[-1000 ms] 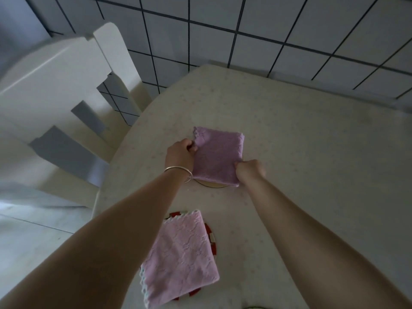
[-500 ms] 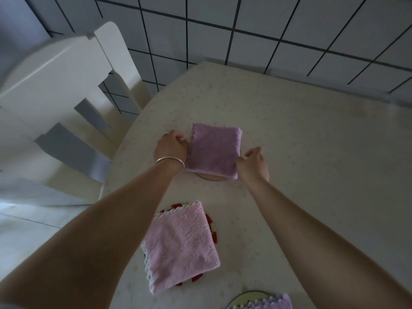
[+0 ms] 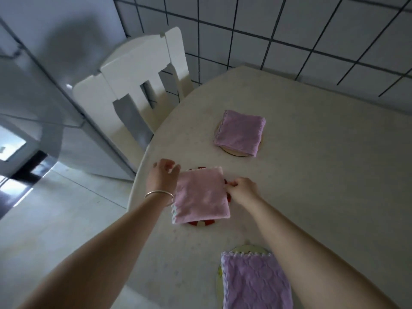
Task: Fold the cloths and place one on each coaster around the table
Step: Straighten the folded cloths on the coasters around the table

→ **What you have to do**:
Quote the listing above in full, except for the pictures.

→ **Exercise response**:
[-1000 ms] 
[-500 ms] 
[+0 ms] 
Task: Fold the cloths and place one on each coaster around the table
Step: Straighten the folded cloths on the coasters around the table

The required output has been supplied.